Contexte : une mobilisation des enseignants a lieu ce jour pour protester contre le projet de loi « pour une école de la confiance » et contre la réforme du lycée.

  • Moins de 15% des professeurs des écoles et moins de 10% des enseignants dans leur ensemble participent au mouvement : on ne peut donc pas parler d’une mobilisation massive.
  • Beaucoup de contre-vérités et de caricatures circulent à propos des réformes menées. Il faut rétablir les faits :
  • Pas de regroupement obligatoire entre école et collège ;
  • Pas de suppression des directeurs d’écoles ;
  • Pas de diminution des choix pour les lycéens ;
  • Pas d’enseignants remplacés par des surveillants
  • Le projet de loi « pour une école de la confiance » a 2 objectifs :
  • Plus de justice sociale (instruction obligatoire à 3 ans, obligation de formation de 16 à 18 ans, simplification de l’obtention de bourse au lycée…)
  • Elever le niveau général (renforcement de la formation des enseignants, évaluation des établissements pour détecter d’éventuelles difficultés et aider les équipes à progresser…)

 

Sur les regroupements collèges / écoles

  • Aucune école ne sera obligée de se regrouper avec un collège. Le regroupement sera une possibilité, ce sera fait là où il y aura un consensus local, c’est-à-dire là où les professeurs et les élus locaux auront envie de ça.
  • L’objectif, c’est de créer le plus de continuité possible entre l’école et le collège et d’éviter la césure CM2/6ème.  Cette idée est déjà expérimentée avec succès dans plusieurs territoires.
  • Il n’y aura en aucun cas de suppression de directeur d’école, le ministre l’a dit très clairement.
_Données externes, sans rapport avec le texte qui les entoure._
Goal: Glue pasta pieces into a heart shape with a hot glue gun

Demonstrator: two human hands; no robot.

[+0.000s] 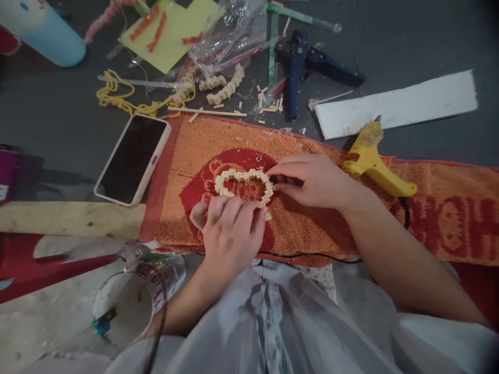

Il n’est pas envisageable qu’une école n’ait pas un responsable local,  interlocuteur naturel des parents et de la commune.
  • Le Gouvernement l’a toujours dit : notre priorité, c’est l’école primaire.
  • Dédoublement des classes de CP et de CE1 en zone prioritaire (300 000 élèves concernés à la rentrée prochaine) ;
  • 2300 postes créés à la rentrée prochaine alors qu’il y aura 60 000 élèves de moins.

 

Sur le choix des spécialités au lycée

  • La suppression des filières au lycée (S/L/ES) ne va en aucun cas limiter le choix des lycéens, bien au contraire. Avec le nouveau système, les lycéens auront plus de liberté pour étudier ce qui leur plaît vraiment : plus de combinaisons d’enseignements seront possibles (par exemple mathématiques / art ; ou physique / économie : impossible jusqu’ici).
  • Dans 92% des établissements, au moins 7 spécialités seront proposées. Ce ne sera jamais une régression : dans toutes les situations, l’offre d’enseignements sera plus riche qu’auparavant (plus de 15% des lycées ne proposaient pas les 3 filières jusqu’à présent).